Masalah budaya dan struktural

Kekurangan tenaga kerja terampil di Jerman telah menjadi masalah selama beberapa waktu. Gesamtmetall, Federasi Asosiasi Pengusaha Jerman di Industri Teknik Logam dan Listrik, mengatakan bahwa dua dari setiap lima perusahaan di sektornya mengalami produksi yang terhambat akibat kurangnya staf. Asosiasi Pusat untuk Kerajinan Terampil di Jerman (ZDH) mengatakan bahwa negara itu kehilangan sekitar 250.000 pengrajin terampil.

Jumlah orang terampil yang beremigrasi ke Jerman dari negara-negara non UE untuk bekerja telah meningkat selama beberapa tahun terakhir, tetapi masih relatif rendah. Menurut Integrasi Mediendienst, jumlah pekerja yang memenuhi syarat yang memasuki Jerman hanya lebih dari 60.000 pada tahun 2019. Angka itu hanya 12% dari semua migrasi dari negara-negara non UE ke Jerman pada tahun itu.

Jerman memiliki beberapa kelemahan budaya dibandingkan dengan negara-negara Barat lainnya yang berharap dapat menarik pekerja terampil, bahasa Jerman kurang digunakan secara universal daripada bahasa Inggris. "Pekerja terampil hampir selalu mencari untuk masuk ke negara-negara yang berbahasa Inggris," kata Thyagarajan. "Sampai batas tertentu, penting (karyawan kami berbicara bahasa Jerman), karena ini adalah Jerman, setidaknya kecakapan kerja."

Keunggulan Universitas Teknik di Jerman

Masalah lain adalah bahwa pemberi kerja di Jerman secara tradisional menetapkan acuan yang lebih tinggi dengan sertifikat dan kualifikasi, dan ini sering tidak diakui di Jerman, atau membutuhkan waktu berbulan-bulan untuk disetujui. "Masalah-masalah itu tidak akan terpecahkan dengan memperkenalkan kartu peluang," kata Bonin.

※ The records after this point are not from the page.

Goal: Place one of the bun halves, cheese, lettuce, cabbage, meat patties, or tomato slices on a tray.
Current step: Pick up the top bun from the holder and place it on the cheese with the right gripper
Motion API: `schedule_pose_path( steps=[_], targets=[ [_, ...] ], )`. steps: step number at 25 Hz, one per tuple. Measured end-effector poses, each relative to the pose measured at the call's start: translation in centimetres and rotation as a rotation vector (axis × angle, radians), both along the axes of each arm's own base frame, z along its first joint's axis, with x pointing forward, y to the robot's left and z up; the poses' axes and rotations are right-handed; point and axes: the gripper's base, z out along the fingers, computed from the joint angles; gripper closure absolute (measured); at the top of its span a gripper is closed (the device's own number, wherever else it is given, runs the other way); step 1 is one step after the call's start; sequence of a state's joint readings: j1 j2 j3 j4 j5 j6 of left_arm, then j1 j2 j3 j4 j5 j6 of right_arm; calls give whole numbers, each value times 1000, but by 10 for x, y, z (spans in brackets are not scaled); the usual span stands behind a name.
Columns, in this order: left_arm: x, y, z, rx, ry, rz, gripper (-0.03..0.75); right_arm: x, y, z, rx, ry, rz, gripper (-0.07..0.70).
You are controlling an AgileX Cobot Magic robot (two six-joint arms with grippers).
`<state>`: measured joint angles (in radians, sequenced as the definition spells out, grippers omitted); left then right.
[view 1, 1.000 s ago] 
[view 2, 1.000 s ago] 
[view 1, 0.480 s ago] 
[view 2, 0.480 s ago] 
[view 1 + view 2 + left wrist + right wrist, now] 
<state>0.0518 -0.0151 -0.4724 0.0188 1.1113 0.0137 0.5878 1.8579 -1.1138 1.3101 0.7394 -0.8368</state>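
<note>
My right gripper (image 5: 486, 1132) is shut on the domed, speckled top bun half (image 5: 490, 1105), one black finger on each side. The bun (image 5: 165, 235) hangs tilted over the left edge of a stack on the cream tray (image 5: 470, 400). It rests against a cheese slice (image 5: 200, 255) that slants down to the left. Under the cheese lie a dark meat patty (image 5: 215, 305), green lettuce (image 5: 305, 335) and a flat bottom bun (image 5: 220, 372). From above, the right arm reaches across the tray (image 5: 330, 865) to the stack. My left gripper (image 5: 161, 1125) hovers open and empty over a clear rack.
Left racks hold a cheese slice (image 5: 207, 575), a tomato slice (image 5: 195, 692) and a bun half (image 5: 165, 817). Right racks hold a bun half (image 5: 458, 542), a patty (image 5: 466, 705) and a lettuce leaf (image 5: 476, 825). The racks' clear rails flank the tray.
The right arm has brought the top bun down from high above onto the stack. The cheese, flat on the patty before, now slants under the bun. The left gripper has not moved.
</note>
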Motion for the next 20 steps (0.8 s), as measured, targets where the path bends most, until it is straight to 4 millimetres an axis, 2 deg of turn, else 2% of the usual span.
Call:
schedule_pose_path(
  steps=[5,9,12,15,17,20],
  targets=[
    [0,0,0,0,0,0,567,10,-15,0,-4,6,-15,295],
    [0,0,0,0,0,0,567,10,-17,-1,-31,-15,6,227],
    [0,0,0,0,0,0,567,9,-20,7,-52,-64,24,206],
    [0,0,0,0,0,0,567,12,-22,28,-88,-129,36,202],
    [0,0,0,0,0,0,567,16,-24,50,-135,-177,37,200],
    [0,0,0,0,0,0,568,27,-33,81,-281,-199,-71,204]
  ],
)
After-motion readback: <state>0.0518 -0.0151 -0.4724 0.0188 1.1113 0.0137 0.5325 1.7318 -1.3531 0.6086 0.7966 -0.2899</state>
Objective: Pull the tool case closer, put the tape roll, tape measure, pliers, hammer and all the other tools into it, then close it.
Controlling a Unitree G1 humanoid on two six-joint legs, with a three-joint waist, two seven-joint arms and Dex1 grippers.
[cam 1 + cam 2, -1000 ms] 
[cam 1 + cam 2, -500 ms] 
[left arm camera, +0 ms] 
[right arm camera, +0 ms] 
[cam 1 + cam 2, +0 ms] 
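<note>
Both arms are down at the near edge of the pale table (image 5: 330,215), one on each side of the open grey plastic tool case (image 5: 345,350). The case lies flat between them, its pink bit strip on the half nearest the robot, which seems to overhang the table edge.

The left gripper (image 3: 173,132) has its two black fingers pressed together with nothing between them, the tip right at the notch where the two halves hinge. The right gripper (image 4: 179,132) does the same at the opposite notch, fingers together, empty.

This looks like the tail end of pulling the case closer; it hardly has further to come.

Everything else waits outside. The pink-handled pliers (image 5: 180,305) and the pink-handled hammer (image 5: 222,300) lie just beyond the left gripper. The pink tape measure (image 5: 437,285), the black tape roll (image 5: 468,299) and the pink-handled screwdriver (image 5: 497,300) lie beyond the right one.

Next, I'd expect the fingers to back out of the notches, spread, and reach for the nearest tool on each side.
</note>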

Ada masalah sistemik lain bagi pemberi kerja di Jerman, sistem federal Jerman berarti otoritas lokal yang berbeda kadang-kadang mengakui kualifikasi yang berbeda, dan ketergantungan Jerman pada birokrasi kertas, dengan karyawan, sering membutuhkan terjemahan sertifikat mereka yang disetujui oleh notaris. Ini juga merupakan kekhawatiran yang Heil coba atasi.

"Saya pikir sangat, sangat perlu, selain dari undang-undang imigrasi modern, untuk menyederhanakan monster birokrasi dalam mengakui kualifikasi," katanya kepada WDR. Untuk itu, Heil ingin melihat lembaga pusat yang dapat menyetujui kualifikasi dengan cepat.